White House Correspondent

South Africa appointed its first female chief justice on Thursday.

President Cyril Ramaphosa named Mandisa Maya, the current deputy chief justice, as the country's new most senior judge. Her term is due to start on Sept. 1, when she will replace Chief Justice Raymond Zondo as the head of the apex Constitutional Court. Zondo is retiring.

Maya, 60, previously served as the judge president of the Supreme Court of Appeal, the second-highest court in South Africa, before her promotion to the Constitutional Court. She was the first Black woman to be appointed a judge of the Supreme Court of Appeal and the first woman to be appointed deputy president and then president of that court.

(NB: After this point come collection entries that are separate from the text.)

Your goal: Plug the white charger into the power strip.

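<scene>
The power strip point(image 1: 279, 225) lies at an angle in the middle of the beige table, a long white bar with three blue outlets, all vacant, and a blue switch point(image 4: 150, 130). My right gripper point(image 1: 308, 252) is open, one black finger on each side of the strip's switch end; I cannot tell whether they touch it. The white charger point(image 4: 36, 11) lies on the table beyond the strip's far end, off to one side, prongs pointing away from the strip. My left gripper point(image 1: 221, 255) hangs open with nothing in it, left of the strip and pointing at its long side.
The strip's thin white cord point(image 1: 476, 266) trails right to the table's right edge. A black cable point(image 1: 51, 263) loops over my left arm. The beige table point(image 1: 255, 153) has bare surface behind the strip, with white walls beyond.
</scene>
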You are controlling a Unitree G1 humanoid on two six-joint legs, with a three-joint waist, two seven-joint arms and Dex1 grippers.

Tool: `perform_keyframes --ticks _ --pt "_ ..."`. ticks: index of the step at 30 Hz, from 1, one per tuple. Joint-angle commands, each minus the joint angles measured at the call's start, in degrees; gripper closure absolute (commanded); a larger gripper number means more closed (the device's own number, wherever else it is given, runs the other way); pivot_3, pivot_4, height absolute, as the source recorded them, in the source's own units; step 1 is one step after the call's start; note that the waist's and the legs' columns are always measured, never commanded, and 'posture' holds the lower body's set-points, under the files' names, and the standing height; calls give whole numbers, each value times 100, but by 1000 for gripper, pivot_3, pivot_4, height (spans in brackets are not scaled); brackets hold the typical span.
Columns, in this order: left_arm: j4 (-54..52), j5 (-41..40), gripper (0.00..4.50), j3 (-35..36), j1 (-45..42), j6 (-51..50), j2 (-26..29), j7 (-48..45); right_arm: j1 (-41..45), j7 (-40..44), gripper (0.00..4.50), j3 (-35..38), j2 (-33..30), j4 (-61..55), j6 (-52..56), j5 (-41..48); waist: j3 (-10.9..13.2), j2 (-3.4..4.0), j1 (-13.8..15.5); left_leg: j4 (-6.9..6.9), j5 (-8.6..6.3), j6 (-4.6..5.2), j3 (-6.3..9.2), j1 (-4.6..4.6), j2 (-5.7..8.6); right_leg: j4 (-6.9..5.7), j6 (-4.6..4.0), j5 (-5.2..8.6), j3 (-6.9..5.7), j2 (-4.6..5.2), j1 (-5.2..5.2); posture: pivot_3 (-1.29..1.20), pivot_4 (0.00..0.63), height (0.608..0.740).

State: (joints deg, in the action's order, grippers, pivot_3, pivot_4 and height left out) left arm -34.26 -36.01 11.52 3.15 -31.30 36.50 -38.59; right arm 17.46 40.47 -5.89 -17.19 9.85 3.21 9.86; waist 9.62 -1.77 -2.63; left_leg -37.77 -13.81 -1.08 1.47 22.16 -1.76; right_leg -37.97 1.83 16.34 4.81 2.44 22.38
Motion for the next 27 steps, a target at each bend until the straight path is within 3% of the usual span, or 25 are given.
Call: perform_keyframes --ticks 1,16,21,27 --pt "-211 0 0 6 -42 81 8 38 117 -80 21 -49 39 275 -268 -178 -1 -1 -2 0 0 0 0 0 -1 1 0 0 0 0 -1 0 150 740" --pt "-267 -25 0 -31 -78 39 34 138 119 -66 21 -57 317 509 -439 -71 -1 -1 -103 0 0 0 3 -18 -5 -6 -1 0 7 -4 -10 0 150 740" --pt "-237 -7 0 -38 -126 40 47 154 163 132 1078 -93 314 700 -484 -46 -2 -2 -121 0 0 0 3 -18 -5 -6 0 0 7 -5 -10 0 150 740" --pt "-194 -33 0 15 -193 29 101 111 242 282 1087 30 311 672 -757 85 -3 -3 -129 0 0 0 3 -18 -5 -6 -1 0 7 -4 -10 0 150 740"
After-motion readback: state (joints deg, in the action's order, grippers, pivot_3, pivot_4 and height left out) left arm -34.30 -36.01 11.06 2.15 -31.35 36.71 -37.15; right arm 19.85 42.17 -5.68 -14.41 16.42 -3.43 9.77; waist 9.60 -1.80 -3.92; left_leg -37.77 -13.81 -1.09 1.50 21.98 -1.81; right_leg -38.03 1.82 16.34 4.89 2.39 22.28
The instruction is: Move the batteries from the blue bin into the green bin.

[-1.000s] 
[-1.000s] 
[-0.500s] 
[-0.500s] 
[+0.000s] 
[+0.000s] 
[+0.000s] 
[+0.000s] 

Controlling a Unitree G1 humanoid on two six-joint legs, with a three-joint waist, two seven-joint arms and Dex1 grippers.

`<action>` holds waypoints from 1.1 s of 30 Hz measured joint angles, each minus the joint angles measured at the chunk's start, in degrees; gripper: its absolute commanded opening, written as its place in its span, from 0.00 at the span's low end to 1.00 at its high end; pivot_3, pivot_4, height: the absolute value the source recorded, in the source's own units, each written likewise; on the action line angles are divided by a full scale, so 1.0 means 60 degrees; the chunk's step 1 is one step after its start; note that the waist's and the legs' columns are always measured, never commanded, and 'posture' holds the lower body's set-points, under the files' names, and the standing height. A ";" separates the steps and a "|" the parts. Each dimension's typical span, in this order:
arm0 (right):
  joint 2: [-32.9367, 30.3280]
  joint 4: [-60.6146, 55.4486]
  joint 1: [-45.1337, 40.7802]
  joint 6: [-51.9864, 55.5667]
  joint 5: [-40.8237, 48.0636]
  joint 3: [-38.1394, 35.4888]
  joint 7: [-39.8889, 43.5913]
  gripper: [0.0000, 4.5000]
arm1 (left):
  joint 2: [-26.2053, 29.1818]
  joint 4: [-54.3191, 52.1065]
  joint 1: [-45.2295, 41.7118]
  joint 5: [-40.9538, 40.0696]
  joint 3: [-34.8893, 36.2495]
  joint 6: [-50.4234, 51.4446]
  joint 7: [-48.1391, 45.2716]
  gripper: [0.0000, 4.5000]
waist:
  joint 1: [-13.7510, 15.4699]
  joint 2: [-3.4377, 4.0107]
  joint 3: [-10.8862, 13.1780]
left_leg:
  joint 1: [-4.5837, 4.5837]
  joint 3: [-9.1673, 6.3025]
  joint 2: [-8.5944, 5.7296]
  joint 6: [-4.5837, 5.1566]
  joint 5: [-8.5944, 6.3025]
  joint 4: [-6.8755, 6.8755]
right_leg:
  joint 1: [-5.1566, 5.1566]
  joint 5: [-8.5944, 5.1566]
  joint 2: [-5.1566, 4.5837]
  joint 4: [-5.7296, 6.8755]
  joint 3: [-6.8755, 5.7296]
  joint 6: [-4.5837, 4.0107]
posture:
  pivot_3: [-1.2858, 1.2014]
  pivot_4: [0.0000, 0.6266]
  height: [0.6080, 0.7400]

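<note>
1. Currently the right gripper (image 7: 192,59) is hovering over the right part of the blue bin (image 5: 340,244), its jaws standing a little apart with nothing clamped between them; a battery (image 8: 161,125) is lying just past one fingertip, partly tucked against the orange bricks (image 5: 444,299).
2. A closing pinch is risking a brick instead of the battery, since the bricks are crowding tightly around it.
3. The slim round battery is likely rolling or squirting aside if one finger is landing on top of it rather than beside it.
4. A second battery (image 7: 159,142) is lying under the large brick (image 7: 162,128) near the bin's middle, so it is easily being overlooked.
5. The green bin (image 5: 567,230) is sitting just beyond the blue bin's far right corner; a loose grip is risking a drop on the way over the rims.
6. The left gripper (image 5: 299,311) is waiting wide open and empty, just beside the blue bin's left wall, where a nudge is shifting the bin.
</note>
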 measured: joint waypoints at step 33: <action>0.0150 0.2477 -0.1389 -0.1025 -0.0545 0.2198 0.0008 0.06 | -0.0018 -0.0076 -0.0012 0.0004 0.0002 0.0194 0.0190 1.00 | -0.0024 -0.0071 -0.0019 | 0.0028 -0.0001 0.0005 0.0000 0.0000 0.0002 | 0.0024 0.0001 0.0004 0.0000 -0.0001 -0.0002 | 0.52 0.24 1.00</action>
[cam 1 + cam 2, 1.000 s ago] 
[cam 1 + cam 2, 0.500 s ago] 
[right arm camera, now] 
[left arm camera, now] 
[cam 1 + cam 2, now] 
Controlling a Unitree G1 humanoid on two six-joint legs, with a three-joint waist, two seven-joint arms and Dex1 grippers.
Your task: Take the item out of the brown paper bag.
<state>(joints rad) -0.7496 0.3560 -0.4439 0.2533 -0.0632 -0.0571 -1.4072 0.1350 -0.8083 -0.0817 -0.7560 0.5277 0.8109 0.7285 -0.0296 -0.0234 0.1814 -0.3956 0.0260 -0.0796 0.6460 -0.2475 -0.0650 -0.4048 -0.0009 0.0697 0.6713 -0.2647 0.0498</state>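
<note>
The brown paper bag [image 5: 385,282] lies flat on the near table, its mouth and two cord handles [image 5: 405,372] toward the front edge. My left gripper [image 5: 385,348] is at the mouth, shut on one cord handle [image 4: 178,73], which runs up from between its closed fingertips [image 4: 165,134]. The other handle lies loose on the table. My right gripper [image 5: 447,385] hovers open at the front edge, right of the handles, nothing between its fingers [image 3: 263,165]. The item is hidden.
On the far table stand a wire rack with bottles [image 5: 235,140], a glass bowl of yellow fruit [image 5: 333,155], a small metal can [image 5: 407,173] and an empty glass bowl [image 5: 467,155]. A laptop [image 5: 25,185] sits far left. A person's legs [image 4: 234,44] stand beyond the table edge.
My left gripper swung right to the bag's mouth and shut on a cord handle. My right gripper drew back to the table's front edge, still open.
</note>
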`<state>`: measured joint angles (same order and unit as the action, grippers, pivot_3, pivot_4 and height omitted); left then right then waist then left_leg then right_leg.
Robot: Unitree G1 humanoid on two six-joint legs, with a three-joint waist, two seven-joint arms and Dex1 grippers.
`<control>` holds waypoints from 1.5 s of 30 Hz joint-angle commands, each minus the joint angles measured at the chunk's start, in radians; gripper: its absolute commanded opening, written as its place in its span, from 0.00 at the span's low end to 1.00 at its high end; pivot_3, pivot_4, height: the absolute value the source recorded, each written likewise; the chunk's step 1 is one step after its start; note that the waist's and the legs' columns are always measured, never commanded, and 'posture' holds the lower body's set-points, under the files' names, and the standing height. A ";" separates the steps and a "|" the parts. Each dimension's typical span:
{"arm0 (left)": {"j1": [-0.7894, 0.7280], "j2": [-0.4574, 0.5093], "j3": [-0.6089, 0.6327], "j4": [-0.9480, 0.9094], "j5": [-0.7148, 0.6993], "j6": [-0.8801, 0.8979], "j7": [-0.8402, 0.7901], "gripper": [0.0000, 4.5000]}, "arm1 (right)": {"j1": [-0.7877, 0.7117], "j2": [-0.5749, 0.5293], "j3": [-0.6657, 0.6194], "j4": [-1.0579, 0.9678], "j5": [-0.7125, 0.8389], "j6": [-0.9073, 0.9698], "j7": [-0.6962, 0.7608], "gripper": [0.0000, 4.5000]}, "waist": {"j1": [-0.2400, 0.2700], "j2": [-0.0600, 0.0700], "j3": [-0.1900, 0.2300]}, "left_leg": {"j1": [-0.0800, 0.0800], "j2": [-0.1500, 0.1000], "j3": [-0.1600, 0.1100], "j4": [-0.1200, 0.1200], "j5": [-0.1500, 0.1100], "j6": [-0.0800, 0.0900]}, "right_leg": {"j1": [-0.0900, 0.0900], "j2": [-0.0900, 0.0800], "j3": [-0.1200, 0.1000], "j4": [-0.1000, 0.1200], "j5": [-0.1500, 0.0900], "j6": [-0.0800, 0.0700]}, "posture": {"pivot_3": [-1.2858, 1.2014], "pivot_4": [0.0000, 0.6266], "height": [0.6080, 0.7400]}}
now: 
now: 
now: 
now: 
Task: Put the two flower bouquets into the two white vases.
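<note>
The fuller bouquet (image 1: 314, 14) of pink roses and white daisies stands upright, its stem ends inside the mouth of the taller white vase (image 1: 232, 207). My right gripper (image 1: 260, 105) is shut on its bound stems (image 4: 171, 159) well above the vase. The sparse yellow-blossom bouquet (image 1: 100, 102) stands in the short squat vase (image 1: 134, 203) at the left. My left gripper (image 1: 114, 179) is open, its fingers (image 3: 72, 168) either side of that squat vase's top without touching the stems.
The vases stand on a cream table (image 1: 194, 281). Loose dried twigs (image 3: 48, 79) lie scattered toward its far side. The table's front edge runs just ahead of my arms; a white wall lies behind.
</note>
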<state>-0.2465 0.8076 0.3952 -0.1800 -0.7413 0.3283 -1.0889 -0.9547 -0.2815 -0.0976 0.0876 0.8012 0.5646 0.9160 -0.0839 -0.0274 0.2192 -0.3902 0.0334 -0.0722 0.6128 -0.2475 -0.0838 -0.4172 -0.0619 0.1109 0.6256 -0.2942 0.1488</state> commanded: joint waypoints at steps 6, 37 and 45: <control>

Ramaphosa nominated Maya for chief justice in February and she was interviewed by the Judicial Services Commission in May. The commission recommended her and noted her appointment "would be a significant milestone for the country,” Ramaphosa said in a statement.

Maya grew up in a rural part of South Africa's Eastern Cape province. She won a Fulbright Scholarship in 1989 to do a Master's in law at Duke University in the United States, an incredibly rare achievement for a young Black woman during the apartheid era of racial segregation in South Africa.

She said in an interview in 2017 that initially she intended to study medicine but changed her mind on the first day she attended university in South Africa and switched to law after looking at a medical textbook.

South Africa has had all-male chief justices since the post was created in 1910 when it was still a British colony.

Maya will be the eighth chief justice since South Africa became a democracy with the end of the apartheid system of white minority rule in 1994.